Task to carry out =>
Would you return the data below exactly as it stands, with every picture left out?

Provided data =>
==============================

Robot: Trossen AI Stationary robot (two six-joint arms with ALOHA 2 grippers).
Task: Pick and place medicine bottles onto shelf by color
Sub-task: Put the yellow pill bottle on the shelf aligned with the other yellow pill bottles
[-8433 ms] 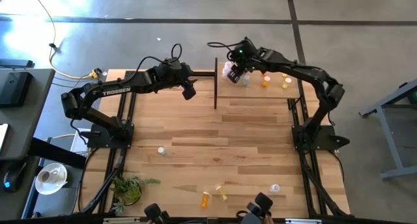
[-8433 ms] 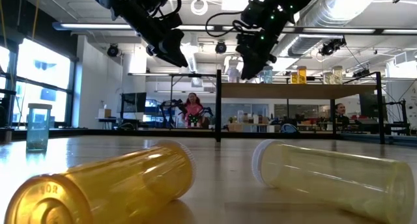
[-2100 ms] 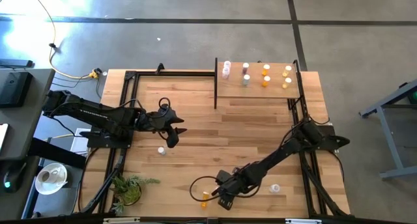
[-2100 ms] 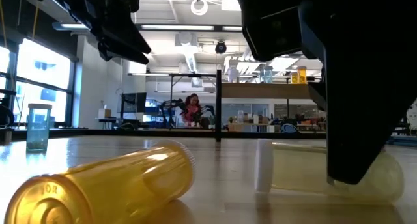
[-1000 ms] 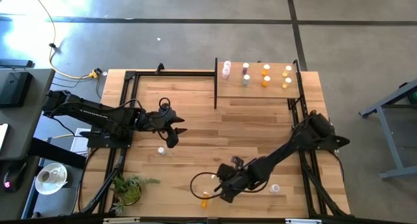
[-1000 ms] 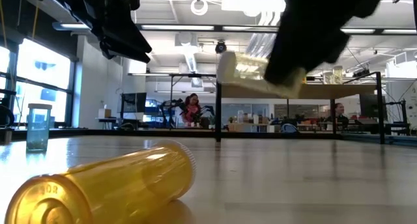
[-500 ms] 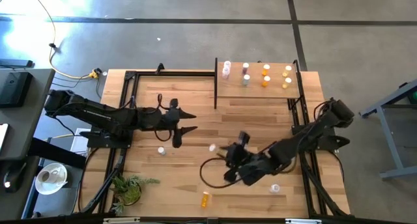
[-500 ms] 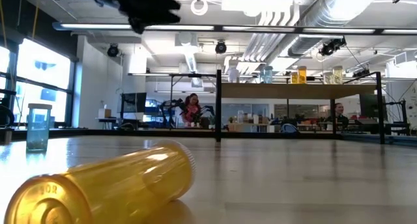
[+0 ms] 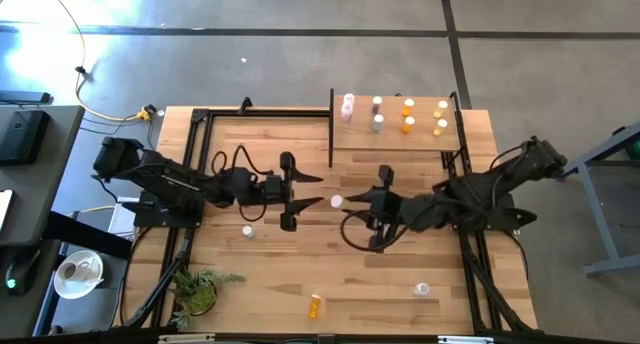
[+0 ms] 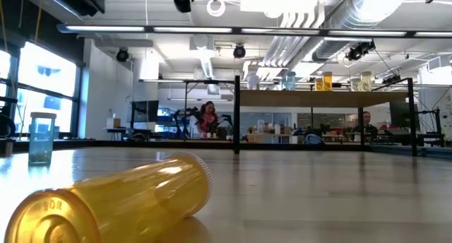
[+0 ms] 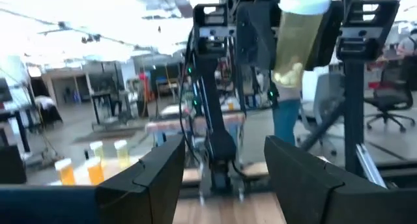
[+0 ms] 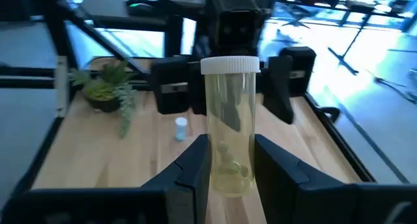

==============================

Exercise result =>
Robot: Trossen AI Stationary robot (two six-joint arms with ALOHA 2 grippers).
Task: Pick and place medicine bottles onto shelf by color
Sub-task: Put the yellow pill bottle on the shelf aligned with the other yellow pill bottles
[-8433 ms] 
[-8433 ms] 
[-2100 ms] 
[-2100 ms] 
[-1000 ms] 
[-1000 ms] 
[-500 ms] 
[-500 ms] 
[+0 ms] 
[+0 ms] 
[+0 ms] 
[+0 ms] 

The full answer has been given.